=== DATA SECTION ===

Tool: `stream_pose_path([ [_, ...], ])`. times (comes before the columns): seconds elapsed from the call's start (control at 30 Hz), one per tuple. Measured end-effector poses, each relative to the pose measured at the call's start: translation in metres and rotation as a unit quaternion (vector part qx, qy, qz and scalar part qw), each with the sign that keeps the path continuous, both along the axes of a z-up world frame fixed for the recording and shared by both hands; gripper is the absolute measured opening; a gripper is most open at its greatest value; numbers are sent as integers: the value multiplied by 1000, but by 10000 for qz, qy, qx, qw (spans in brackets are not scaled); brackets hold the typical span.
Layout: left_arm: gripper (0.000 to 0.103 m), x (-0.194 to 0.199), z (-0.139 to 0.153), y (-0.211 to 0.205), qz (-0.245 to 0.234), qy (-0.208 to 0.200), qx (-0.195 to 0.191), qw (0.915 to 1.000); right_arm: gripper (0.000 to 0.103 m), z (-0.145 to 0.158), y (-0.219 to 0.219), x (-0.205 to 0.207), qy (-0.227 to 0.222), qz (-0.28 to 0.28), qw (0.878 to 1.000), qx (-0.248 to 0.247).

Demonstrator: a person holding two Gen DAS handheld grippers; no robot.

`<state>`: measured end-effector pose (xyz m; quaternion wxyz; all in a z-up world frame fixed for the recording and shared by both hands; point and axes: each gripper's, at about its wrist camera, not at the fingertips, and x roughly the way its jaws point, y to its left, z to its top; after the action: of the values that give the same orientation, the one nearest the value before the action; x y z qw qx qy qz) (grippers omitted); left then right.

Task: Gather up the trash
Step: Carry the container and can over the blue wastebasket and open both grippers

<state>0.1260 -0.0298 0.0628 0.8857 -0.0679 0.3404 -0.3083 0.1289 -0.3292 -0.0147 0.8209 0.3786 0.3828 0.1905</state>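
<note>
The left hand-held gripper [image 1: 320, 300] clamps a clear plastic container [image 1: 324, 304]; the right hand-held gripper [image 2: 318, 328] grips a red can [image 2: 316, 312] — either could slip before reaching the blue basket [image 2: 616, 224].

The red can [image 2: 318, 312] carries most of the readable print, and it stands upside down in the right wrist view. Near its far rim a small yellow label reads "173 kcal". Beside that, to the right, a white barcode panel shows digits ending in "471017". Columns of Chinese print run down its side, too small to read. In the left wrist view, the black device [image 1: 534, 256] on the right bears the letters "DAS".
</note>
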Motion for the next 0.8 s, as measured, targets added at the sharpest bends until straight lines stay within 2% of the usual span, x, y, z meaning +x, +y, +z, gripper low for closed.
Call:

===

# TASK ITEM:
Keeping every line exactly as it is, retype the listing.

# ANSWER BOX:
Tool: `stream_pose_path([ [_, ...], ])`. times (comes before the columns): seconds elapsed from the call's start (control at 30 Hz), one per tuple. Measured end-effector poses, each relative to the pose measured at the call's start: translation in metres and rotation as a unit quaternion (vector part qx, qy, qz and scalar part qw), each with the sign that keeps the path continuous, both along the axes of a z-up world frame fixed for the recording and shared by both hands; gripper is the absolute measured opening; a gripper is most open at its greatest value; numbers are sent as integers: the value multiplied by 1000, but by 10000 for qz, qy, qx, qw (spans in brackets are not scaled); brackets hold the typical span.
Layout: left_arm: gripper (0.000 to 0.103 m), x (-0.194 to 0.199), z (-0.139 to 0.153), y (-0.211 to 0.205), qz (-0.245 to 0.234), qy (-0.208 to 0.200), qx (-0.195 to 0.191), qw (0.915 to 1.000); right_arm: gripper (0.000 to 0.103 m), z (-0.145 to 0.158), y (-0.219 to 0.219), x (-0.205 to 0.207), qy (-0.227 to 0.222), qz (-0.28 to 0.28), qw (0.878 to 1.000), qx (-0.248 to 0.247).

Demonstrator: a person holding two Gen DAS handheld grippers; no robot.

`<state>`: measured end-effector pose (xyz m; quaternion wxyz; all in a z-up world frame fixed for the recording and shared by both hands; point and axes: each gripper's, at about its wrist camera, not at the fingertips, and x roughly the way its jaws point, y to its left, z to its top; after the action: of the values that give the same orientation, the one nearest the value before the action; x y z qw qx qy qz) (grippers omitted); left then right.

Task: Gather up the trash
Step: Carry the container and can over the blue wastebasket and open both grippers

<state>0.1260 -0.0298 0.0628 0.8857 -0.0679 0.3404 -0.3083 0.1289 -0.3292 -0.0147 0.8209 0.3786 0.3828 0.1905</state>
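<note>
The left hand-held gripper [image 1: 320, 300] clamps a clear plastic container [image 1: 324, 304]; the right hand-held gripper [image 2: 318, 328] grips a red can [image 2: 316, 312] — either could slip before reaching the blue basket [image 2: 616, 224].

The red can [image 2: 318, 312] carries most of the readable print, and it stands upside down in the right wrist view. Near its far rim a small yellow label reads "173 kcal". Beside that, to the right, a white barcode panel shows digits ending in "471017". Columns of Chinese print run down its side, too small to read. In the left wrist view, the black device [image 1: 534, 256] on the right bears the letters "DAS".
</note>
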Motion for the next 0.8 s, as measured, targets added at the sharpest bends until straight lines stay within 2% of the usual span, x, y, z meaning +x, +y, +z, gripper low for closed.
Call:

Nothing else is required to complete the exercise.